WHAT YOU NEED TO DO
From the material below, reproduce exactly the stretch of lines that begins with the line holding "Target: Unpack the" and ends with the line holding "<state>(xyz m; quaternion", skipping the pictures.

SUPPLIED MATERIAL
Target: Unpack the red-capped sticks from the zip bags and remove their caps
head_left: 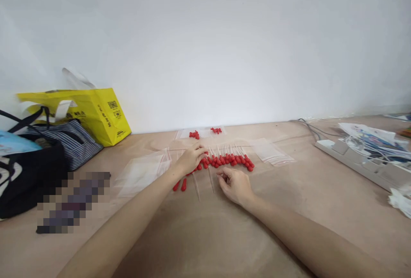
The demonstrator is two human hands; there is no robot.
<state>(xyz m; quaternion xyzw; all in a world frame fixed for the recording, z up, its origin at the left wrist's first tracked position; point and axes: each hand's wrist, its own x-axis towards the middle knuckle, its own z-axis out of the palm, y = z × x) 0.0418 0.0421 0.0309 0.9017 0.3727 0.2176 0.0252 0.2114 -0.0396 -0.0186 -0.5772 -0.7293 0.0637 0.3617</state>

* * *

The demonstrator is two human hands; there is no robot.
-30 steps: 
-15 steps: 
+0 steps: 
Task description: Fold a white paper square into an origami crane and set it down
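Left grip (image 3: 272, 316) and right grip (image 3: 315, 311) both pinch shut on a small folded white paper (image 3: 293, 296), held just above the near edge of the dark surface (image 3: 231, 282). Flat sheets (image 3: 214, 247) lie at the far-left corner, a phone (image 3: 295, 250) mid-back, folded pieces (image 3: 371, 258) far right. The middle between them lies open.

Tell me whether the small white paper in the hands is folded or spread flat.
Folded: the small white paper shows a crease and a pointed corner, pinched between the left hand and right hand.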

WRITTEN ANSWER
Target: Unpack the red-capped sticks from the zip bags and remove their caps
head_left: 
The demonstrator is two human hands; there is no robot.
<state>(xyz m; quaternion xyzw; all in a world frame fixed for the recording, z up, its origin at the left wrist's first tracked position; point and axes: each hand's wrist, its own x-axis towards the middle knuckle, its own z-axis out of the palm, y = z × x) 0.0418 0.0421 0.0309 0.9017 0.3727 0.2176 0.0252 0.2114 -0.0396 -0.0186 -0.5772 -0.7293 0.0637 0.3617</state>

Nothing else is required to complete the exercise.